- Aim of the task
Check each line below for "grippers" and give the count of those that have it, nothing else.
☆ ☆ ☆
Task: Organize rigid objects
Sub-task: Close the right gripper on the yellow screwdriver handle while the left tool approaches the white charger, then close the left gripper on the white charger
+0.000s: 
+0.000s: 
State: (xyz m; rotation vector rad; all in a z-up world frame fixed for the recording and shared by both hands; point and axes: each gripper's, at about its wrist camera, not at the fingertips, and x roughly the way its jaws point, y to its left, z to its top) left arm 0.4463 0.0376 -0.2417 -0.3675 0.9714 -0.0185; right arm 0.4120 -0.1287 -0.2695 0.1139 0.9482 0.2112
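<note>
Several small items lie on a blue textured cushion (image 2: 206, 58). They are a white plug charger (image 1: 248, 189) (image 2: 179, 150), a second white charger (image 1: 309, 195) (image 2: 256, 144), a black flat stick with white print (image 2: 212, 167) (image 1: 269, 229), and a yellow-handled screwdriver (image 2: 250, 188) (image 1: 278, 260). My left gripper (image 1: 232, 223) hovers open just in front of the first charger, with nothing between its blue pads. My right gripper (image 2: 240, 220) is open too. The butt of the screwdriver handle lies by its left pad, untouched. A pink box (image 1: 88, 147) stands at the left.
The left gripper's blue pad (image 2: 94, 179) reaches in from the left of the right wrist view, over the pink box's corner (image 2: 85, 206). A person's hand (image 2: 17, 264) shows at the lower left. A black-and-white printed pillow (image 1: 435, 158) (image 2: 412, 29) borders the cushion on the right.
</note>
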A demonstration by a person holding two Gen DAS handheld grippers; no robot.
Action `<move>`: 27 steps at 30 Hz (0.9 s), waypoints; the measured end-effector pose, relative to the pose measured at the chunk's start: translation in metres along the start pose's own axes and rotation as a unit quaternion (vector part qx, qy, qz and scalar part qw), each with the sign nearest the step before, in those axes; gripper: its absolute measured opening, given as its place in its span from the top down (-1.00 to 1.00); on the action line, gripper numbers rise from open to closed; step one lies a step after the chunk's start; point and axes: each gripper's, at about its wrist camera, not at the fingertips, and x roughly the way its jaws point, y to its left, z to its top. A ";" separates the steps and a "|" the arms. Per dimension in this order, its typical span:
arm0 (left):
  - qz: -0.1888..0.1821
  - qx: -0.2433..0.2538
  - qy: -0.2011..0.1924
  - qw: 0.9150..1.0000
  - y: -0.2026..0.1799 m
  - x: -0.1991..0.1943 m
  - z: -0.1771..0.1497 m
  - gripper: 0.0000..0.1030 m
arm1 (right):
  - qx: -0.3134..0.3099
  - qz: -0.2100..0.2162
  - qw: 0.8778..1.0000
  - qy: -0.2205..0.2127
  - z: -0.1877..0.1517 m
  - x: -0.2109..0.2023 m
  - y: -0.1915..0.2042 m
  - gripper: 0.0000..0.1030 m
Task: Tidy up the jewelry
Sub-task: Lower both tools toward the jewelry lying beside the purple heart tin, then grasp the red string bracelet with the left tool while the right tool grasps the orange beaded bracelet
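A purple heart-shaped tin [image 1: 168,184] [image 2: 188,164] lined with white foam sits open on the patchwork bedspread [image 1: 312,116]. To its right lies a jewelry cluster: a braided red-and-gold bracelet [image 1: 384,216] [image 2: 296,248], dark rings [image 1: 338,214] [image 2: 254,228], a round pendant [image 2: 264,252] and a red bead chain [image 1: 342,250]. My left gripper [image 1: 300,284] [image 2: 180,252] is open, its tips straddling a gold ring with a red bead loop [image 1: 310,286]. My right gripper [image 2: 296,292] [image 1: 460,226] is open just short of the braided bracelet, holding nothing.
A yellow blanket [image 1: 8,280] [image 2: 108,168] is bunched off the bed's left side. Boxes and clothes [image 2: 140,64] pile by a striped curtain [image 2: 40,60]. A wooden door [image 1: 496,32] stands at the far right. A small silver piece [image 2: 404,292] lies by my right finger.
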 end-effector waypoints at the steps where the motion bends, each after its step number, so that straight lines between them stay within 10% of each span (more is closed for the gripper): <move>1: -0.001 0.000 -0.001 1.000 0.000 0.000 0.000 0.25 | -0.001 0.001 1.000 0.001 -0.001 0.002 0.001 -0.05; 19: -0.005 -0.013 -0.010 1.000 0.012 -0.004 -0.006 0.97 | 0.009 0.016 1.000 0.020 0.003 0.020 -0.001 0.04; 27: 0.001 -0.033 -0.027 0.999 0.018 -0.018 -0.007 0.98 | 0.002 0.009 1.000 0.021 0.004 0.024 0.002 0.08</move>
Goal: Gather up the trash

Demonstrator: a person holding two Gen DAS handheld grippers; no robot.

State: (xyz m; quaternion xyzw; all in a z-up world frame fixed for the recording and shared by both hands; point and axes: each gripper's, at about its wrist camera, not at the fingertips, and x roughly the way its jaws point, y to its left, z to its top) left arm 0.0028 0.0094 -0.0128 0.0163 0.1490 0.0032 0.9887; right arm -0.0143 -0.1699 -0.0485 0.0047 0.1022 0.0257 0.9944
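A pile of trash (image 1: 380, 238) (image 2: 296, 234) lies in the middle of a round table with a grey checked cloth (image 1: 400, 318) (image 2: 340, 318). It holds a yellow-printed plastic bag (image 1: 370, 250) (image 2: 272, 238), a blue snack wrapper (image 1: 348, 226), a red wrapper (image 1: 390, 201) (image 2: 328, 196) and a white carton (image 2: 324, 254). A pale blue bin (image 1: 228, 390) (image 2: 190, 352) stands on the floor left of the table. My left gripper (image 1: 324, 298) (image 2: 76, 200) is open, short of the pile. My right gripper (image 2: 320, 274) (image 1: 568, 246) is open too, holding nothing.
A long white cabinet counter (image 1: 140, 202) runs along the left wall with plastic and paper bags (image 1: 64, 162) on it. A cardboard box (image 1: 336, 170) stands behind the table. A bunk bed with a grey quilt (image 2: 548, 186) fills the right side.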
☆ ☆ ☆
- Solution for this exercise
2